Data quality risk management is a structured approach for the identification, assessment, and prioritization of data quality risks followed by planning of resources to minimize, monitor, and control the probability and impact of undesirable events.
Users don’t often know exactly what they want delivered until they start seeing early versions of the BI application (e.g., reports). This circumstance often requires BI teams to build the data warehouse and application reports before they are fully defined and specified. Couple this challenge with the data quality problems inherent when sourcing operational systems, scalability in terms of data volumes, data refresh rates, and the potential for risks are very real.
This blog outlines methods for recognizing and minimizing the data quality risks often associated with DWH/BI projects. Addressing additional DWH/BI project risks (including performance, schedules, defects discovered late in the SDLC, etc.) is also important, but is beyond the scope of this blog.

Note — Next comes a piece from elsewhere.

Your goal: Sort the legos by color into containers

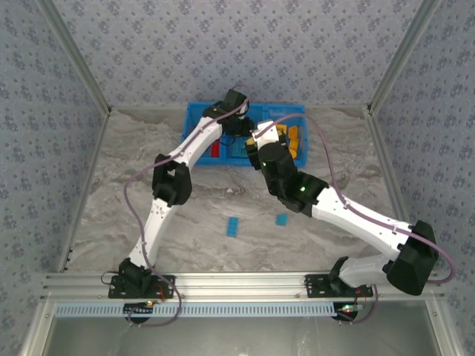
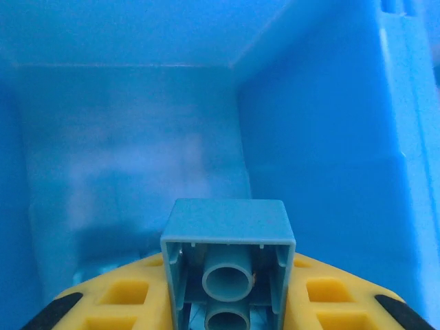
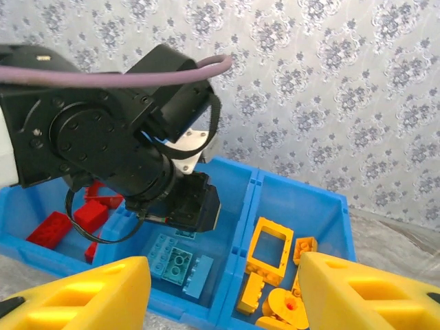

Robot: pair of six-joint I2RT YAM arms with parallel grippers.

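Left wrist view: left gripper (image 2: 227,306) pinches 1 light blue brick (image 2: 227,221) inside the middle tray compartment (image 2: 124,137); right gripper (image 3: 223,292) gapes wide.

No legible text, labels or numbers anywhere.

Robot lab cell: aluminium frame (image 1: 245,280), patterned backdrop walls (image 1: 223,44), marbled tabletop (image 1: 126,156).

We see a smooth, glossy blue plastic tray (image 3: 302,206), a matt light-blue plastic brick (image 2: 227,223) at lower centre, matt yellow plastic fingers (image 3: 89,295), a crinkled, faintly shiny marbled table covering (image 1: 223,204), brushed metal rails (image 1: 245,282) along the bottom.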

Data Quality is the desired state where an organization’s data assets reflect the following attributes:
- Clear definition or meaning
- Correct values in sources, during extraction, while loading to targets, and in analytic reports
- Understandable presentation format in analytic applications
- Usefulness in supporting targeted business processes.
Figure 1 illustrates primary control points (testing points) in an end-to-end data quality auditing and reporting process.
Data Quality Risks Should be Addressed Early and Often
The extraction, transformation and loading (ETL) process is still the most underestimated, under-budgeted part of most BI/DW iterations. And the biggest reason why the ETL portion of a project often raises more questions than it resolves has to do with a lack of understanding of the source data quality. tData Warehouse Testing, ETL Testing, and BI Testing: What’s the Difference?]
The following are common data quality risks with the probability/odds that they exist as well as their possible impacts. The listing is not intended to be exhaustive; please note we show only those known to frequently be of “high” impact to the BI project.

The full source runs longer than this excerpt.